YOUR INSTRUCTIONS :: When the line with "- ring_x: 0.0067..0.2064" appears below, start repeating lines exactly, and keep going through the line with "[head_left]"; add nothing outside that span.

DATA ::
-- Opening Marker --

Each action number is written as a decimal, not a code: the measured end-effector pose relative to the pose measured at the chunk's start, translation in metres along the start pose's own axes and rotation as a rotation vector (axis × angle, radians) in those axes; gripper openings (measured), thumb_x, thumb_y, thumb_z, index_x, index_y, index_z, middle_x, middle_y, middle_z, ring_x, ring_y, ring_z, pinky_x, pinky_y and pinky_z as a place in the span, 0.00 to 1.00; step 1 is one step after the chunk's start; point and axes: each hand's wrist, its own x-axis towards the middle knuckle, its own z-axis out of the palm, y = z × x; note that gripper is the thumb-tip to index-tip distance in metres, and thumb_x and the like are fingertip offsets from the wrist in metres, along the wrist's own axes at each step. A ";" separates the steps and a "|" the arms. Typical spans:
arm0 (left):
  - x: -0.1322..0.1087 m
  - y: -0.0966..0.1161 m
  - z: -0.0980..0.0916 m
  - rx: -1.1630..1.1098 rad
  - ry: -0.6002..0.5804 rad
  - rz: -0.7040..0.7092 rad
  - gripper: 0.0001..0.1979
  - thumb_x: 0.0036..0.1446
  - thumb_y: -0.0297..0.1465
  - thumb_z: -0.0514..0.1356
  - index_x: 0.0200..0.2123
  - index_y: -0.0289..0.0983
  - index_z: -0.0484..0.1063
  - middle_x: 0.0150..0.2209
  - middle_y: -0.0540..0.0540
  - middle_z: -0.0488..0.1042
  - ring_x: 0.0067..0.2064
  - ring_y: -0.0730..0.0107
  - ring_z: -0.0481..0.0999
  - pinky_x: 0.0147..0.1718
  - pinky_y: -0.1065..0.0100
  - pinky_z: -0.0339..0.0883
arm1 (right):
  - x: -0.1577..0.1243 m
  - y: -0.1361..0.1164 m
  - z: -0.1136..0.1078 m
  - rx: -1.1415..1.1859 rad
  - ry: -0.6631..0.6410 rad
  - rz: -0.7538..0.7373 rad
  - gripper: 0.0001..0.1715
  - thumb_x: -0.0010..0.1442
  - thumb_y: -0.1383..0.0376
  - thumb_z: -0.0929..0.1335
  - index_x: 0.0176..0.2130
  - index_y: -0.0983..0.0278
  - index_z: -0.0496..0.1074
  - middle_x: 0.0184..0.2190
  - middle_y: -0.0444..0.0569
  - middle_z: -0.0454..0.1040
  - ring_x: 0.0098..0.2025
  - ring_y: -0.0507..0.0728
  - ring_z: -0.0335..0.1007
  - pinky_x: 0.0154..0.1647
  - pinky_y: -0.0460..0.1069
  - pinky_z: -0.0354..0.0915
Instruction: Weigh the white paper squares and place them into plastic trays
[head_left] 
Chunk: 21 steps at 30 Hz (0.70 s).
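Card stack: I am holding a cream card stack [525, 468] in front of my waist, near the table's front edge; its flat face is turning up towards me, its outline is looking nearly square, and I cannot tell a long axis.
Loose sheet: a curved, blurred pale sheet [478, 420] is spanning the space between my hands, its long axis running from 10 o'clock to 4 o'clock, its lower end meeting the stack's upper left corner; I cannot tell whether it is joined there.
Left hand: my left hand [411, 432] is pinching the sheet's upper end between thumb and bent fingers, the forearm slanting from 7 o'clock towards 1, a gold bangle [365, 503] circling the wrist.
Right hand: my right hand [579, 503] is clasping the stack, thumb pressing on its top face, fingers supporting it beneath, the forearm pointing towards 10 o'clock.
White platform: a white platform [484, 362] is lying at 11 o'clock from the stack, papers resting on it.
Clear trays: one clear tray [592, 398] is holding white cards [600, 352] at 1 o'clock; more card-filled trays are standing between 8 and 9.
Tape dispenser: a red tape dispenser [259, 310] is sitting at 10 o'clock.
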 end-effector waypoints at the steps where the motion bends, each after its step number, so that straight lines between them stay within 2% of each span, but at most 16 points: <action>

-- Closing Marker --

SOLUTION TO THE PROBLEM ::
  - ring_x: 0.0067..0.2064
  - ring_y: -0.0730..0.0107
  - ring_z: -0.0481..0.0999
  - pinky_x: 0.0147..0.1718
  - pinky_y: -0.1065..0.0100
  - pinky_z: -0.0339..0.0883
arm1 (right):
  - x: -0.1577..0.1243 m
  - y: -0.1361..0.1164 m
  - z: -0.1136..0.1078 m
  - rx: -1.1415..1.1859 rad
  - ry: -0.6631..0.6410 rad
  - rz: -0.7538..0.7373 rad
  - gripper: 0.0001..0.1715
  - thumb_x: -0.0010..0.1442
  - thumb_y: -0.1383..0.0376
  - thumb_z: -0.0929..0.1335
  - index_x: 0.0176..0.2130
  - index_y: -0.0983..0.0278
  - index_z: -0.0496..0.1074
  - middle_x: 0.0184..0.2190
  - middle_y: -0.0444..0.0569
  - middle_z: -0.0454..0.1040
  - ring_x: 0.0098..0.2025
  - ring_y: -0.0507..0.0728
  - ring_z: -0.0335..0.1007
  - pinky_x: 0.0154..0.1647
  - pinky_y: -0.0460..0.1069
  - pinky_z: -0.0354..0.0915
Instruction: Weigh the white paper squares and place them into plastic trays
[head_left] 

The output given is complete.